Speaking of which, do you love Open Source? Opened Hand are on the look out for interesting developers; skills in embedded Linux, GTK+, and DBus are an advantage. If you think you are up to it, email us.

NP: August and Everything After, Counting Crows

09:58 Tuesday, 08 Nov 2005 [#] [computers] (2 comments)

Posted by Ben Finney at Tue Nov 8 23:02:12 2005:
While the primary horror item is "how the hell can you stand troubleshooting this without free source code", there's another thing that gets me about "hinting this problem in Windows" articles.

To explain what's happening with mostly textual data, they have no choice but to use a gazillion screenshots of GUI applications.

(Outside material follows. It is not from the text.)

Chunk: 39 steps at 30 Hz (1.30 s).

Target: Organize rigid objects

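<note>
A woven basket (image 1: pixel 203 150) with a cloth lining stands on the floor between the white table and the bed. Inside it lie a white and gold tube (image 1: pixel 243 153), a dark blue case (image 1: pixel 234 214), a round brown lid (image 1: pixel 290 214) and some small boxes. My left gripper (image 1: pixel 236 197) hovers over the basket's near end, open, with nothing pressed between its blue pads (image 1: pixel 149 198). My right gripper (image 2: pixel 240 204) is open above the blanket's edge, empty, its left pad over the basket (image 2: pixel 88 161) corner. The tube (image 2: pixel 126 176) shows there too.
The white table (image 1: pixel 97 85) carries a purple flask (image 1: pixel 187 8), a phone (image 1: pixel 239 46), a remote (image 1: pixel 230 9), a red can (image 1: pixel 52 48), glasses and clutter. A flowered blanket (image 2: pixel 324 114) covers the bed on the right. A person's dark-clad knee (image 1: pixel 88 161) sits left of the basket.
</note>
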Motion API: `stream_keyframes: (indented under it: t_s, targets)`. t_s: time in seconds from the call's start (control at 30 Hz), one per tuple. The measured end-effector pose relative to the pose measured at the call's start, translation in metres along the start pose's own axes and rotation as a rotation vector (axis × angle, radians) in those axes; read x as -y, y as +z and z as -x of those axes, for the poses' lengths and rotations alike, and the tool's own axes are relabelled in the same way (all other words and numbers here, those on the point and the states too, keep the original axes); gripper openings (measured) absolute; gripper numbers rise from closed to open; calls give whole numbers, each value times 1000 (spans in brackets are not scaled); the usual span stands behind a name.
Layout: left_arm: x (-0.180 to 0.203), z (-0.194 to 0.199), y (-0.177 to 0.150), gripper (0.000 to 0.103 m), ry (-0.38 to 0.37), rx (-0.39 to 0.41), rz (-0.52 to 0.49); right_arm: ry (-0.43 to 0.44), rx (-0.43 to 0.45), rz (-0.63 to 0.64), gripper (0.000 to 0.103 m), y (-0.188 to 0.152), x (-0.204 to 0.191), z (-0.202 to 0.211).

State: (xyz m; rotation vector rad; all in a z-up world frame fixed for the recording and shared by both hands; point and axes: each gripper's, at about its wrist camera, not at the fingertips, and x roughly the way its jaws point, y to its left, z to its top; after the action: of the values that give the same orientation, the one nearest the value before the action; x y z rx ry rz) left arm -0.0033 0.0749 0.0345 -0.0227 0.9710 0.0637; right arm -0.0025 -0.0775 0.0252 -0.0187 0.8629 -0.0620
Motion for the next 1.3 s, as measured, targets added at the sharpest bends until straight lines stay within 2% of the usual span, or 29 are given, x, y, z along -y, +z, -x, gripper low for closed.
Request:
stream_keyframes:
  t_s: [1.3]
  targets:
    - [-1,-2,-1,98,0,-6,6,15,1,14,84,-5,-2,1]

Being able to operate in text mode opens up such easy communication about problems and solutions. I sometimes forget how stifling it can be without that.
Posted by Josh Triplett at Wed Nov 9 01:20:58 2005:
The other items that stick out are "why hasn't Windows fixed the fact that you can't delete an in-use file yet", and "why why why should modifying the copy of an executable or DLL in memory modify the executable or DLL on disk, thus corrupting it for all eternity if you screw up".  In both cases, the solutions are obvious and have been known by OS people for a long time: decouple file names from files on disk and refcount the latter, and use copy-on-write for mappings of executables or DLLs.